[Provided data — start]

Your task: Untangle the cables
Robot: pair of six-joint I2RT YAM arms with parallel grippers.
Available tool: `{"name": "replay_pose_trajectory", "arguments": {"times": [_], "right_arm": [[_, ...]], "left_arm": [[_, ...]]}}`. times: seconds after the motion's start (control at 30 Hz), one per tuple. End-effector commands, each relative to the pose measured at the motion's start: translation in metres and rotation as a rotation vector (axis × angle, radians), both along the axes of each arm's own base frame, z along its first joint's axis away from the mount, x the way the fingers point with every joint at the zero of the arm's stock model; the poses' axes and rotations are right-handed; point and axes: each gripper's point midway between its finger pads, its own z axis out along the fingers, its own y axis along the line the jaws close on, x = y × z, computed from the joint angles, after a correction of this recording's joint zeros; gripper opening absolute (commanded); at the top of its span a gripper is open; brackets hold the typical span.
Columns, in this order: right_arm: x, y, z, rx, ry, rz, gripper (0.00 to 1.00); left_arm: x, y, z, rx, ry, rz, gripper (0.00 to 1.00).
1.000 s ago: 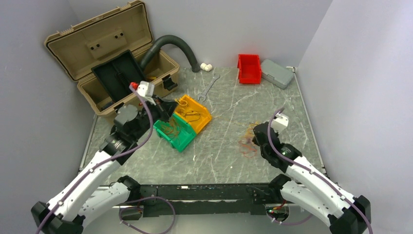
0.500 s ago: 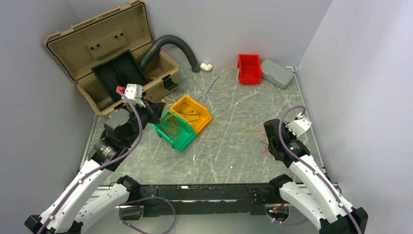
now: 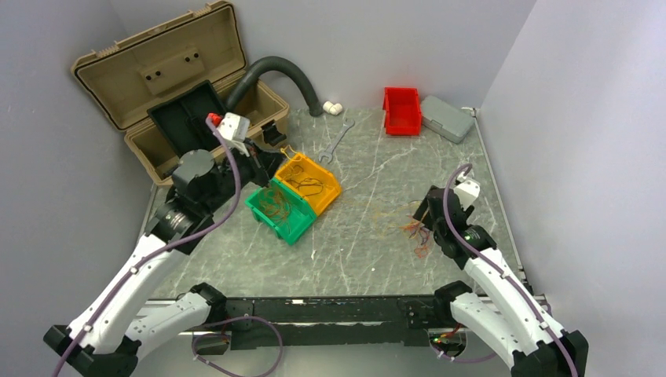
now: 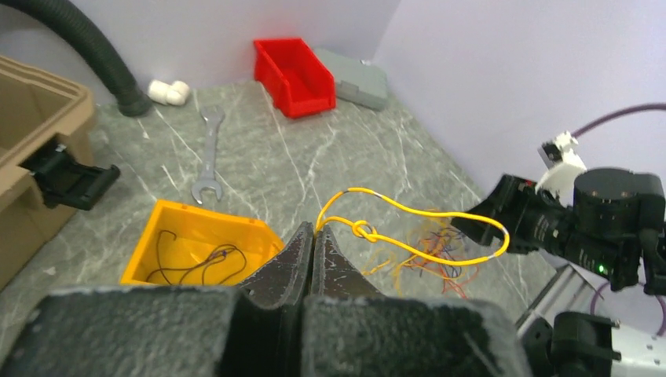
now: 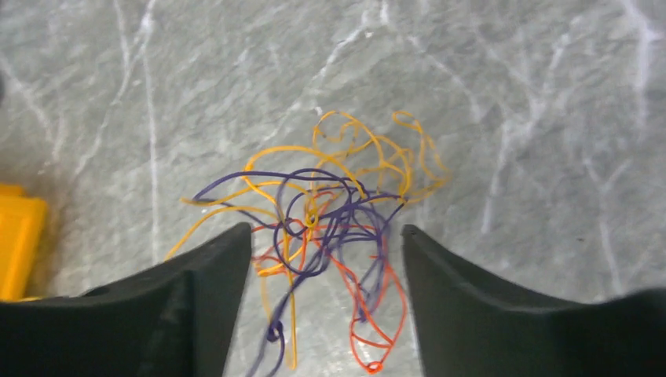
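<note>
Left gripper (image 4: 312, 234) pinched shut on yellow wire (image 4: 362, 230) beside yellow bin (image 4: 149, 255), right gripper (image 5: 326, 236) gaping empty above cables (image 5: 312, 217), well apart from it

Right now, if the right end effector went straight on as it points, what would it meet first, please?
Most likely the tangle of cables on the table, which lies straight ahead of the open right end effector in its wrist view; depth is unclear.
</note>
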Motion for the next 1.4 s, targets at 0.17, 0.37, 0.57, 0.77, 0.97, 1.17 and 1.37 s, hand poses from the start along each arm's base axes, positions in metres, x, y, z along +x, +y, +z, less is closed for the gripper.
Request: {"name": "replay_pose_trajectory", "arguments": {"times": [0.17, 0.37, 0.57, 0.77, 0.97, 1.17, 1.37], "right_arm": [[0.02, 0.07, 0.015, 0.059, -0.042, 0.473, 0.82], [0.02, 0.089, 0.001, 0.11, 0.043, 0.549, 0.81], [0.029, 0.088, -0.017, 0.109, 0.11, 0.502, 0.78], [0.038, 0.07, -0.052, 0.059, 0.211, 0.361, 0.77], [0.052, 0.073, -0.068, 0.036, 0.254, 0.356, 0.72], [0.049, 0.069, -0.062, 0.056, 0.215, 0.332, 0.17], [0.039, 0.07, -0.04, 0.089, 0.144, 0.364, 0.0]], "left_arm": [[-0.009, -0.035, 0.031, -0.03, -0.062, -0.208, 0.0], [-0.006, -0.046, 0.023, -0.024, -0.031, -0.255, 0.0], [0.004, -0.075, -0.029, 0.028, 0.142, -0.355, 0.0], [0.011, -0.118, -0.091, 0.133, 0.257, -0.415, 0.0], [0.023, -0.162, -0.16, 0.31, 0.393, -0.48, 0.1], [0.029, -0.192, -0.198, 0.409, 0.448, -0.558, 0.27], [0.029, -0.215, -0.23, 0.465, 0.441, -0.677, 0.66]]}}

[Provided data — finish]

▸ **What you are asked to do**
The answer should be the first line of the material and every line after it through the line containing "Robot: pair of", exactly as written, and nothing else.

▸ **Task output**
Your task: Untangle the cables
Robot: pair of six-joint I2RT YAM arms with parallel grippers.

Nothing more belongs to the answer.